The case where two users add equivalent nodes is, indeed, where other identification schemes would prevail, but it is not that different from one user deciding later some nodes are (or just may be, while experimenting) redundant. So I will need to do something about that regardless.

(4) By Richard Damon (RichardDamon) on 2022-02-01 22:20:06 in reply to 3 [link] [source]

As far as the source control program is concerned, ANY change in the database will likely need a complete copy saved, and same ‘changes’ that don’t nominally change what the database engine sees the data as (like a vacuum) will cause this saving. Because SQLite works on fixed side records, some special diff engines might be able to record just some limited difference, but most normal SOURCE control programs don’t do that, as that isn’t how source files normally vary.

(5) By Larry Brasfield (larrybr) on 2022-02-01 22:51:08 in reply to 4 [link] [source]

SQLite works on fixed side records, ...

Given that "side" records are mentioned nowhere in the docs, I presume you meant "fixed size records". Such are not used in SQLite for user data storage. If you look here, in the table for serial types greater than 9, you will see that the record size varies along with the content size for BLOBs and strings on disk.

(6) By Richard Damon (RichardDamon) on 2022-02-02 13:00:31 in reply to 5 [link] [source]

Yes, I meant SIZE. (mobile typing can be problematic at times)

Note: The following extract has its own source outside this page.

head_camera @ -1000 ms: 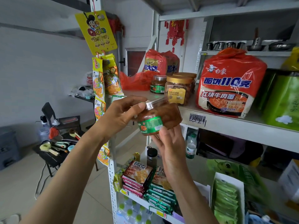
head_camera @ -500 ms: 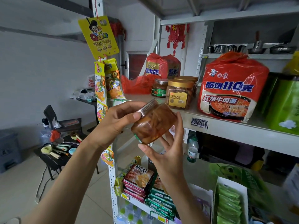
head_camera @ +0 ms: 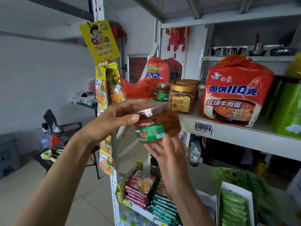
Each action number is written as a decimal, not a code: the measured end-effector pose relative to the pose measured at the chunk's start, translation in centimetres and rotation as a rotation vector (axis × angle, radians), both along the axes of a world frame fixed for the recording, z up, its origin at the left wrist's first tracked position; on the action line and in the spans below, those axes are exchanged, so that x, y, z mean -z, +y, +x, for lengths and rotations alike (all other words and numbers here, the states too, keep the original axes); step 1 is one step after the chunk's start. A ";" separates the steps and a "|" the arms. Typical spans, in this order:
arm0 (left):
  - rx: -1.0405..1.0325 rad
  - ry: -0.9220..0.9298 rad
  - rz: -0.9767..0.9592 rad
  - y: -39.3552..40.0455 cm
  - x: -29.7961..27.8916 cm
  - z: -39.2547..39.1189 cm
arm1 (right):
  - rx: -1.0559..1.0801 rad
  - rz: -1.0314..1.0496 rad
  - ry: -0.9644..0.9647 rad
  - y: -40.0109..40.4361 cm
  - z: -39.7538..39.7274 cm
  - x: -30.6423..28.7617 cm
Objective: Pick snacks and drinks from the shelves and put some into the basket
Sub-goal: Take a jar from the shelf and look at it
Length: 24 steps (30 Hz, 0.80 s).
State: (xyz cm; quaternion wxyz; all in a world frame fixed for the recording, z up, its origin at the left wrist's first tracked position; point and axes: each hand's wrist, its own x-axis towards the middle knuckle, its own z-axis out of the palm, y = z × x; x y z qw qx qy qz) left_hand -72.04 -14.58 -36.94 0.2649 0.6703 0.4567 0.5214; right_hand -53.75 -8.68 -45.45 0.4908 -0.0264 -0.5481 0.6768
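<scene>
So the person's got a clear plastic jar [head_camera: 157, 123] of brownish-red stuff up in front of the shelves, tilted a bit with the lid end leaning toward the left hand [head_camera: 112, 118]. That hand grips the lid end: thumb curled across the near side of the lid, the other fingers [head_camera: 130, 102] wrapped over the top and held close together. The green label faces down and toward us, just past the thumb tip.

The right hand [head_camera: 167, 154] is under the jar, palm up, fingers fairly straight and slightly spread, their tips touching the bottom edge by the label. Looks more like propping than gripping.

Just beyond the left fingertips, on the white shelf [head_camera: 228, 129], sits a matching jar with a green label [head_camera: 161, 92], and right beside that a gold-lidded jar [head_camera: 182, 98] of pale snacks. Further right of it there's a big red noodle multipack [head_camera: 236, 95]. Behind the left knuckles a strip of yellow candy packets [head_camera: 107, 88] hangs off the shelf post. Below the right wrist are stacked biscuit packs [head_camera: 141, 185] on a lower shelf. Can't see a basket anywhere.
</scene>
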 end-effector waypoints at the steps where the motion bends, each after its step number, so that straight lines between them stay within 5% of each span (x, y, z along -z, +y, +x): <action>1: 0.011 0.027 -0.029 0.2 -0.4 -0.3 | -0.101 -0.094 0.027 0.3 -0.2 -0.1; 6: 0.077 0.049 -0.161 1.9 -1.5 -0.5 | -0.383 -0.301 0.069 1.4 -1.2 -0.1; 15: 0.008 -0.219 -0.109 4.9 -2.0 -1.1 | -0.404 -0.388 0.021 3.1 -3.3 -3.1; 20: -0.090 -0.276 -0.017 6.6 -3.3 -2.3 | -0.111 -0.358 -0.068 4.0 -4.1 -4.3; 24: -0.146 -0.245 0.018 8.2 -4.3 -3.3 | 0.409 -0.023 -0.152 4.2 -4.3 -2.9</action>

While ROWS are stored in a variable size format, multiple rows are stored in fixed-size 'pages' that get managed and updated as a unit. (If a row is bigger than a page, it uses multiple pages).

That means that a difference engine could just check which pages were changed and just change those, and the adding of a record 'in the middle of the database doesn't shift the rest of the data in the file, as would happen if you replace a line of text with a longer line.

(7) By Vadim Goncharov (nuclight) on 2022-02-05 16:57:37 in reply to 1 [source]

Do you really need to get rid of rowid? Make your PRIMARY KEY a 16-byte blob, or even make it consisting from two 64-bit columns (e.g. one for stamp and other for user id), and do source merging not on binary, but on dump - then in SQL there will be no rowid.

Aside that, you may try to use reduced timestamp field in Snowflake ID (do you really expect your program to live for decades?), or use e.g. a SipHash as a hash function, in a manner similar to SHA-1 in distributed version control systems...

(8) By stan423321 on 2022-02-06 09:35:57 in reply to 7 [link] [source]

The problem I see with Snowflake ID is not "decades" by themselves. If it was, one could just chop off miliseconds instead, or even replace timestamp entirely with sequencing numbers. Rather, the trouble comes from the user identity, or, in Snowflake terms, machine ID, which Twitter can arbitrarily assign to servers, while for user applications that is not ideal. PRNGs occasionally get skewed, which, when combined with birthday paradox, makes it hard to estimate a safe length that doesn't go for something close to a MAC address anyway.